#### WHAT THIS TASK INVOLVES:
Whenever a line below includes the word "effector", copy that line.

[Records excerpted from a collection]
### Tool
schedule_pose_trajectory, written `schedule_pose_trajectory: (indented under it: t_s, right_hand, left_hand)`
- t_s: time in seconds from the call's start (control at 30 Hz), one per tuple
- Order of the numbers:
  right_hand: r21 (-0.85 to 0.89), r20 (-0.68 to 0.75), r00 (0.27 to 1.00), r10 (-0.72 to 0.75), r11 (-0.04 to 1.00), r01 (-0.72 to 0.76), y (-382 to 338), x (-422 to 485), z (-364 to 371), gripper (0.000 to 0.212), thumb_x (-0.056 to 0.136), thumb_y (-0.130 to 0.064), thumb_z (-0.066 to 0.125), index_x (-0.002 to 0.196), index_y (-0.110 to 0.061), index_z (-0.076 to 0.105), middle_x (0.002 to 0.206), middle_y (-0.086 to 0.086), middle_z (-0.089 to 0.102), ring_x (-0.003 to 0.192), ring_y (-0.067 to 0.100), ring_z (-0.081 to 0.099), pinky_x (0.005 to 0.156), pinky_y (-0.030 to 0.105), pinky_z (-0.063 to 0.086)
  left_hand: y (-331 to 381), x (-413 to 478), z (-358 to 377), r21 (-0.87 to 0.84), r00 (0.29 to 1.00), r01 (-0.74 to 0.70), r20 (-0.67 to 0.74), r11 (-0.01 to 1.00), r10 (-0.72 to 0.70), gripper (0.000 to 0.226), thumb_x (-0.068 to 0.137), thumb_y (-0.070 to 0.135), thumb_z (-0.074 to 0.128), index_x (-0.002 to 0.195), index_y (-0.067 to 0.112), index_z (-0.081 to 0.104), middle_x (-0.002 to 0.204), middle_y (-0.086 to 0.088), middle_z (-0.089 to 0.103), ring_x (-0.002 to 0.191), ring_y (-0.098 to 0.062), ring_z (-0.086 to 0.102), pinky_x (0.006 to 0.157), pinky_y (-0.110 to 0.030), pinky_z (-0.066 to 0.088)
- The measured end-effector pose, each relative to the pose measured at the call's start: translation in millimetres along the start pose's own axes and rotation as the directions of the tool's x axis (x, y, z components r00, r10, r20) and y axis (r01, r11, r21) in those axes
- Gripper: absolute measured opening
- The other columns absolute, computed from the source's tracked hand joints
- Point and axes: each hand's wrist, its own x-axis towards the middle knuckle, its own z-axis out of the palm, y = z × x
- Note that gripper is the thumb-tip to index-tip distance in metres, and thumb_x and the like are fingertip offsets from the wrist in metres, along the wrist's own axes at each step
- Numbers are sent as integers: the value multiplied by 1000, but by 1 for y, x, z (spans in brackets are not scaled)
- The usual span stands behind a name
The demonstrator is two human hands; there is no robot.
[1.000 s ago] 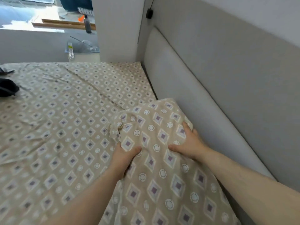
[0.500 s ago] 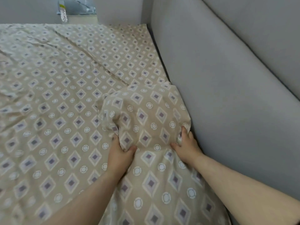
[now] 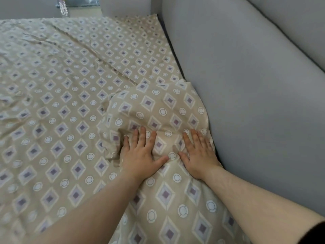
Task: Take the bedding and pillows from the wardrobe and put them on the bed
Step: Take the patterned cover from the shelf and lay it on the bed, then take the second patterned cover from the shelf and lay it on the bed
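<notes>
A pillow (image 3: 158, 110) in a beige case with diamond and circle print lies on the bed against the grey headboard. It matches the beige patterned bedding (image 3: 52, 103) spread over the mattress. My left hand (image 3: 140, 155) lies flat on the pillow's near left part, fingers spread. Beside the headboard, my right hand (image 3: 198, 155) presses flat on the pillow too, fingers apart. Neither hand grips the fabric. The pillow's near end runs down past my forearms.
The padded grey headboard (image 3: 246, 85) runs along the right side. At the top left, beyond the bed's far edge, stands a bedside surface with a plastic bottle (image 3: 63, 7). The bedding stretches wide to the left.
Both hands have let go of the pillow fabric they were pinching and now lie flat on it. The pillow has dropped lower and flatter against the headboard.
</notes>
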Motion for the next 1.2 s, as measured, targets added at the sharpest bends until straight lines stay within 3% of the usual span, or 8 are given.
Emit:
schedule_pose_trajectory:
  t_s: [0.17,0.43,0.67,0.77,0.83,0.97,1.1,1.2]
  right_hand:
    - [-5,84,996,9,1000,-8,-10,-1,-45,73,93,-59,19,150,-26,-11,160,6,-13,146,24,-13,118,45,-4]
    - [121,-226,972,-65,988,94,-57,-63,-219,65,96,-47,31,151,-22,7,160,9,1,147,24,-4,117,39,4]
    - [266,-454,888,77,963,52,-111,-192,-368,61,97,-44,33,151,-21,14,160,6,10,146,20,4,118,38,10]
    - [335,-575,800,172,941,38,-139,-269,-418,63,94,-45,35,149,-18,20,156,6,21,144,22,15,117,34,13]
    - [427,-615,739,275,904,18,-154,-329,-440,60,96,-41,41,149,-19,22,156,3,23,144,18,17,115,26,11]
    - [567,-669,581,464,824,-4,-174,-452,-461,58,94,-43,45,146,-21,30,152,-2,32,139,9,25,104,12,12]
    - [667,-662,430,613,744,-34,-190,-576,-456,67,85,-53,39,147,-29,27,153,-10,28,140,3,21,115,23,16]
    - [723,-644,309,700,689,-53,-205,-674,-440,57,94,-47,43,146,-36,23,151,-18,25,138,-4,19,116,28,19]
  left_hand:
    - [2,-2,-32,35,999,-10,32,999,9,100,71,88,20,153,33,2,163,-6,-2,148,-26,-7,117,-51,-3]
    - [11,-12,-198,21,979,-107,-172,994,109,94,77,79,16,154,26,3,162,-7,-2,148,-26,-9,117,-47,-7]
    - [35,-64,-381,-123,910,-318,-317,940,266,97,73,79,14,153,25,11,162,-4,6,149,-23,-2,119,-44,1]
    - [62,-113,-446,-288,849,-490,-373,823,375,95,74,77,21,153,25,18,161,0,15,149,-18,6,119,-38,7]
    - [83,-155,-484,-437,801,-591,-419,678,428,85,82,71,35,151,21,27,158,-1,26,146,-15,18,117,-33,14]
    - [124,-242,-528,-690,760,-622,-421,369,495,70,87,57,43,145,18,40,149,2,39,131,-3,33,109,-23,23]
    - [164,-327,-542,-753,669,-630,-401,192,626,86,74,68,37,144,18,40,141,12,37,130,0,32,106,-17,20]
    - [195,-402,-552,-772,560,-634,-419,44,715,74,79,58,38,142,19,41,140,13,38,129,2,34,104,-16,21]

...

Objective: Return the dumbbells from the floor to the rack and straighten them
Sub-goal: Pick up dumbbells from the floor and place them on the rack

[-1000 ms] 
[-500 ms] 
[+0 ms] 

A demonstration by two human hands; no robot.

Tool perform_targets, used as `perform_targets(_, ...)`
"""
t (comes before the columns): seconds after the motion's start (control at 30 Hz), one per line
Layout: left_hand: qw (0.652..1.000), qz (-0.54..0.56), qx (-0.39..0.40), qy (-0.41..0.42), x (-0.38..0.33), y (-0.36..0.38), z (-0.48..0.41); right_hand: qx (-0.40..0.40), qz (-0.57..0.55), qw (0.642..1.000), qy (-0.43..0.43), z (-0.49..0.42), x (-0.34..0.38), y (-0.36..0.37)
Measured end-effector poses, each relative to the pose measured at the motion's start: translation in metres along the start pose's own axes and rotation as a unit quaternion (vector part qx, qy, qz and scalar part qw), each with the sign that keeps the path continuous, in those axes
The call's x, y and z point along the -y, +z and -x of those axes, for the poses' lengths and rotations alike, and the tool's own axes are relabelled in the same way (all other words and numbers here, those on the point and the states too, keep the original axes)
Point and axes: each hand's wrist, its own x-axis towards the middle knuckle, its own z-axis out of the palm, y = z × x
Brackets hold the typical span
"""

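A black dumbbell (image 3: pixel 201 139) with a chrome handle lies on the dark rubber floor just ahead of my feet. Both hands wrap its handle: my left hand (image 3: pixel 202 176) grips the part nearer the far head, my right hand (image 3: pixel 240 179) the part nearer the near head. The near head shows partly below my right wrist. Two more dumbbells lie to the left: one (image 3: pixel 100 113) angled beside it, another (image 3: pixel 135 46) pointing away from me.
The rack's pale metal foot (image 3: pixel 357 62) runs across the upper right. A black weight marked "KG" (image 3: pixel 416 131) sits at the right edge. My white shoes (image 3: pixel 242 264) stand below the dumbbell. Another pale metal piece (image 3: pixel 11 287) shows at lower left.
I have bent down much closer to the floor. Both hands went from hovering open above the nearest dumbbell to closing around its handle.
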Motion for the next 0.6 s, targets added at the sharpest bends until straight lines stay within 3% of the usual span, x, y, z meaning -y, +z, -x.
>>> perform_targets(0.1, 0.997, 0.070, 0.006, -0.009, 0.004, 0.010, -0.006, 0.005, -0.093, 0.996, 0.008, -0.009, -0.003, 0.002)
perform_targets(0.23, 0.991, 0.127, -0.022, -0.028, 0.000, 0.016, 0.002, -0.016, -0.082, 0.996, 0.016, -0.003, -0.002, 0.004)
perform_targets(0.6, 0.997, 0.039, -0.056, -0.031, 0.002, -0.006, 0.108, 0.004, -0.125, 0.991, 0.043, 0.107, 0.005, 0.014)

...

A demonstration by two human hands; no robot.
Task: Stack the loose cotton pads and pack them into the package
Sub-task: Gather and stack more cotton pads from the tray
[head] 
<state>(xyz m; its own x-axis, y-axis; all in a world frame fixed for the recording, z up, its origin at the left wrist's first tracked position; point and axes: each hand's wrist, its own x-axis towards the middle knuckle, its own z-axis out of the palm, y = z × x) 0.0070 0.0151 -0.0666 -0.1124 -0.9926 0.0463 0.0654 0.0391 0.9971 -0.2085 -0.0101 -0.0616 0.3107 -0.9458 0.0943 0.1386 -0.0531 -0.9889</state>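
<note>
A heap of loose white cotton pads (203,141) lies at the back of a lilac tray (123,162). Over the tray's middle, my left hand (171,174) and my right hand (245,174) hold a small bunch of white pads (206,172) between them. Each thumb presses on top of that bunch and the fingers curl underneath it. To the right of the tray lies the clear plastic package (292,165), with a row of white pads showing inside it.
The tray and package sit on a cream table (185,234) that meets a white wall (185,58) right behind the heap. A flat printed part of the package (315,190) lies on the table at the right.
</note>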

#### WRITTEN REPLY:
- The measured end-effector pose, each relative to the pose measured at the call's start: translation in millimetres along the start pose's own axes and rotation as the directions of the tool's x axis (x, y, z components r00, r10, r20) and y axis (r01, r11, r21) in those axes
Measured end-effector poses, each relative to the pose measured at the motion's start: translation in metres along the start pose's own axes and rotation as a unit quaternion (vector part qx, qy, qz and scalar part qw), each with the sign that keeps the path continuous, in those axes

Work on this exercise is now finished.